Poor performance of madExcept under x64?

delphi package - automated exception handling
madshi
Site Admin
Posts: 10764
Joined: Sun Mar 21, 2004 5:25 pm

Re: madExcept performance under x64 is very poor

Post by madshi »

Nope. There is a certain fixed frame structure with x64, but using a specific register as a stack frame is optional. It can be done, but it doesn't have to be done. Furthermore if you do it, it doesn't have to be EBP, it could be a different register, too, IIRC.
davidheffernan
Posts: 89
Joined: Thu Feb 23, 2012 12:22 pm

Re: madExcept performance under x64 is very poor

Post by davidheffernan »

OK, I clearly don't understand these low-level details. What exactly makes you think that CaptureStackBackTrace will result in lower quality traces? My simple experiments seem good. I've done a lot of web-search of late, none of which suggests that CaptureStackBackTrace results in lower quality traces than StackWalk64.
madshi
Site Admin
Posts: 10764
Joined: Sun Mar 21, 2004 5:25 pm

Re: madExcept performance under x64 is very poor

Post by madshi »

The documentation of the API looks like it would simply browse through stack frames. If that's what it does, it will fail if a function is not using a stack frame, as explained before.
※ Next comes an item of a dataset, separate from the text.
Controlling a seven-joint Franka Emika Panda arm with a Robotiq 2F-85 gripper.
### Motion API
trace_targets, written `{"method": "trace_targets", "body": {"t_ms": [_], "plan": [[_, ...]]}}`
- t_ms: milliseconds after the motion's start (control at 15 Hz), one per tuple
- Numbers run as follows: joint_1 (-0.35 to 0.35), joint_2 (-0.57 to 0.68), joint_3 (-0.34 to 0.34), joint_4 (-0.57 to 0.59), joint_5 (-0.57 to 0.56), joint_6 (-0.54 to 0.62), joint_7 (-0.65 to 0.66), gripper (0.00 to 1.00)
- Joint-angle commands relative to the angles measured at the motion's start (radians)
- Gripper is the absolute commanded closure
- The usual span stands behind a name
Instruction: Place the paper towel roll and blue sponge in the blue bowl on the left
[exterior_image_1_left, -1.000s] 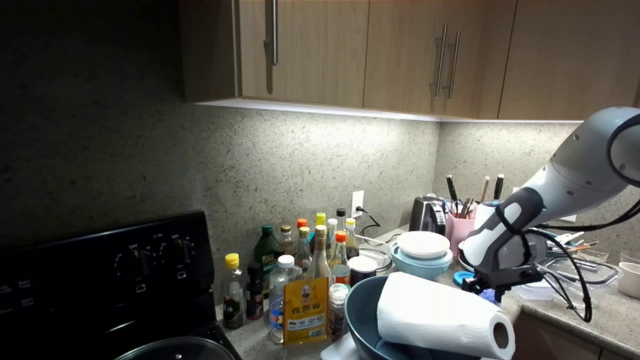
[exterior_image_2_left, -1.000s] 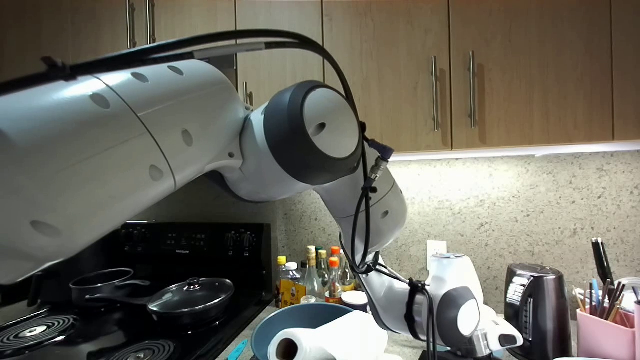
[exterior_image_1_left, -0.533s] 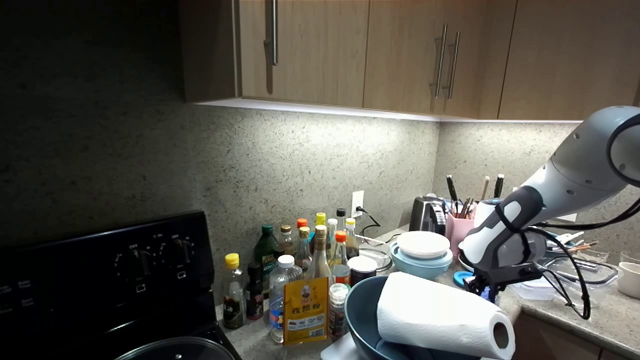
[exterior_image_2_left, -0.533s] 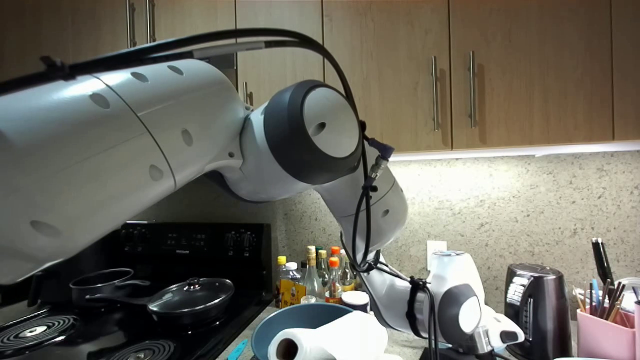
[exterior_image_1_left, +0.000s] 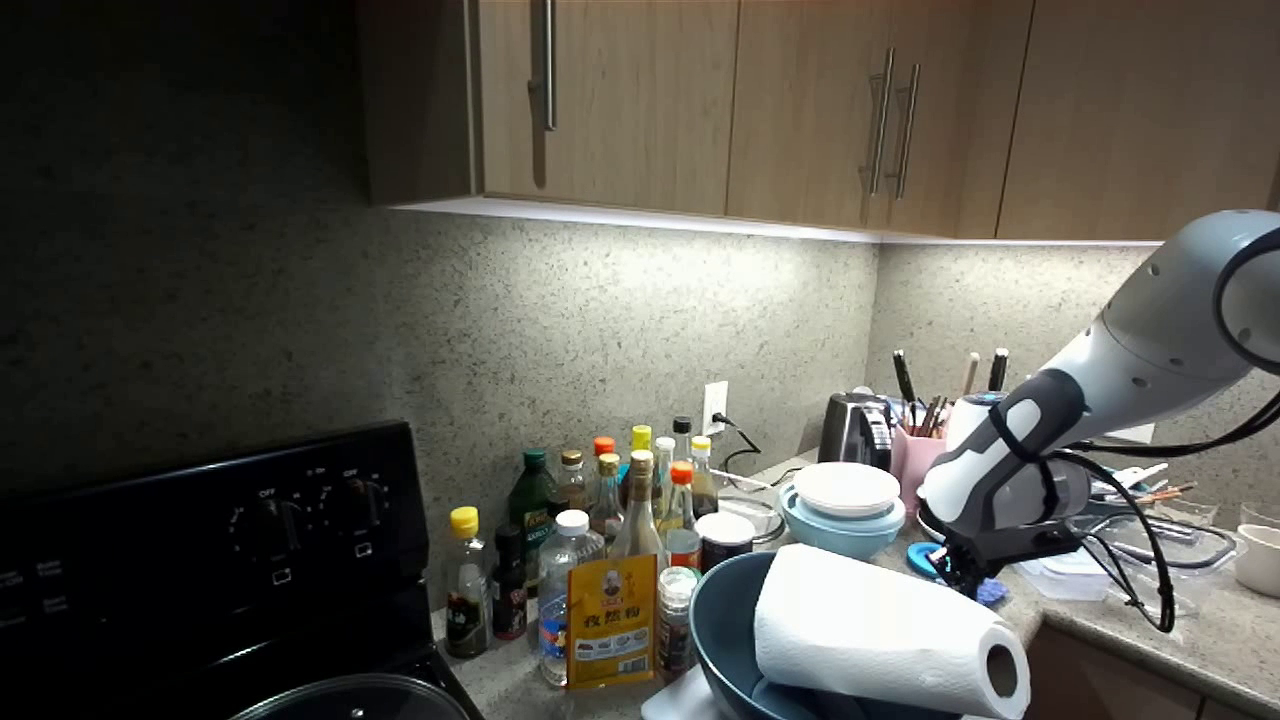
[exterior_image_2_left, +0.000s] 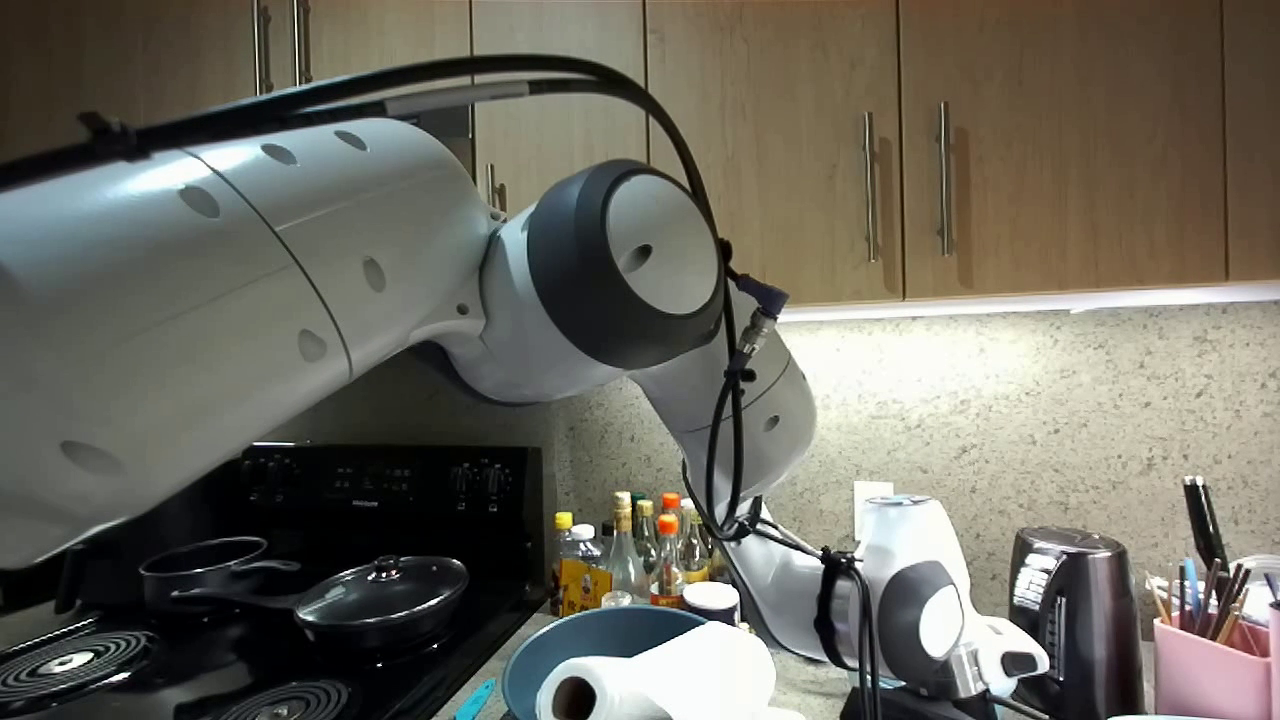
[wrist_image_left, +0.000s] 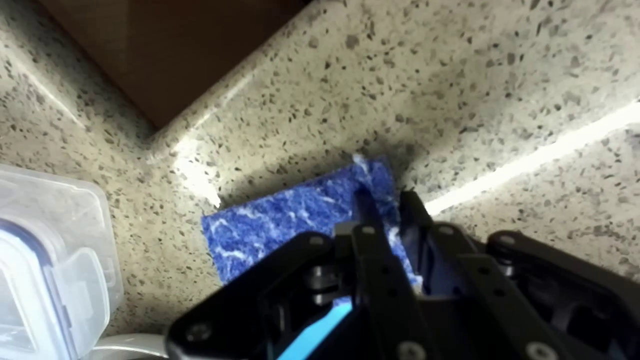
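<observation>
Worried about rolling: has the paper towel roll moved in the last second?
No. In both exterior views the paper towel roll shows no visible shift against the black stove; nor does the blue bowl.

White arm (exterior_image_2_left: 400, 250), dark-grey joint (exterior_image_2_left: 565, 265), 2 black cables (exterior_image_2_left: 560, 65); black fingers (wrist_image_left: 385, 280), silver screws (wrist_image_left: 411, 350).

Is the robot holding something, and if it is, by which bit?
It can't be told: the gripper is at one end of the blue sponge, its jaws close together, but whether they pinch it doesn't show.
</observation>
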Motion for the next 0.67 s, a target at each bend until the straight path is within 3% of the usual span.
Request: {"method": "trace_targets", "body": {"t_ms": [0,67,267,600], "plan": [[-0.006,-0.001,0.008,-0.008,0.007,0.018,-0.001,0.95],[-0.002,0.001,0.004,-0.009,0.001,0.030,-0.002,0.93],[0.005,0.002,-0.001,-0.007,-0.002,0.034,0.000,1.00],[0.002,-0.003,0.001,-0.013,-0.003,0.044,-0.006,1.00]]}}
Now could we please let this thread rest for a while? It's hard for me to do any real work if I have to reply to a dozen emails and forum threads every couple of minutes... :wink: This thread is on my to do list and I'll get to it sooner or later. Until then please have a bit of patience.
davidheffernan
Posts: 89
Joined: Thu Feb 23, 2012 12:22 pm

Re: madExcept performance under x64 is very poor

Post by davidheffernan »

No worries. I certainly didn't mean to pressure and hassle you and I'm sorry about that. But this is all I've been thinking about for the past couple of days and at least we now have a record of those thoughts.
madshi
Site Admin
Posts: 10764
Joined: Sun Mar 21, 2004 5:25 pm

Re: madExcept performance under x64 is very poor

Post by madshi »

It's fine. I was aware of CaptureStackBackTrace, but I didn't know SYMOPT_DEFERRED_LOADS, so I'll keep that in mind. Yesterday I was just burried in support mails and I barely got to do any serious development. Today it looks better so far. I'll let you know when I've found some time to look into improving x64 performance.
madshi
Site Admin
Posts: 10764
Joined: Sun Mar 21, 2004 5:25 pm

Re: madExcept performance under x64 is very poor

Post by madshi »

I've found a way to delay the StackWalk64 call until it's clear whether a madExcept bug report is needed or not. This should make performance more similar to x86. However, I do have to store the whole stack content of the crashing thread to make this work. So a small performance loss is to be expected when an exception is raised. But it should be *much* lower than before. And the changes I did should (hopefully) not impact stack tracing quality. Here's the latest beta build with these changes:

http://madshi.net/madCollectionBeta.exe (2.7.1.19)
davidheffernan
Posts: 89
Joined: Thu Feb 23, 2012 12:22 pm

Re: madExcept performance under x64 is very poor

Post by davidheffernan »

Thanks a lot. I'll try this out and get back to you with my verdict. Might take me a little while to clear a path to being able to do so!
madshi
Site Admin
Posts: 10764
Joined: Sun Mar 21, 2004 5:25 pm

Re: madExcept performance under x64 is very poor

Post by madshi »

I'm planning to release a new official build next weekend. Would be great if you could test it until then, thanks!
davidheffernan
Posts: 89
Joined: Thu Feb 23, 2012 12:22 pm

Re: madExcept performance under x64 is very poor

Post by davidheffernan »

Now you are rushing me! ;-) Jokes aside, I'm on it right now. I will report today or tomorrow.
davidheffernan
Posts: 89
Joined: Thu Feb 23, 2012 12:22 pm

Re: madExcept performance under x64 is very poor

Post by davidheffernan »

I've started trying this out now. First impressions are good. The runtime performance of throwing and swallowing an exception is around 5 times faster than my hack based on CaptureStackBackTrace. Still slower than the old x86 but that's expected and on that score things are good.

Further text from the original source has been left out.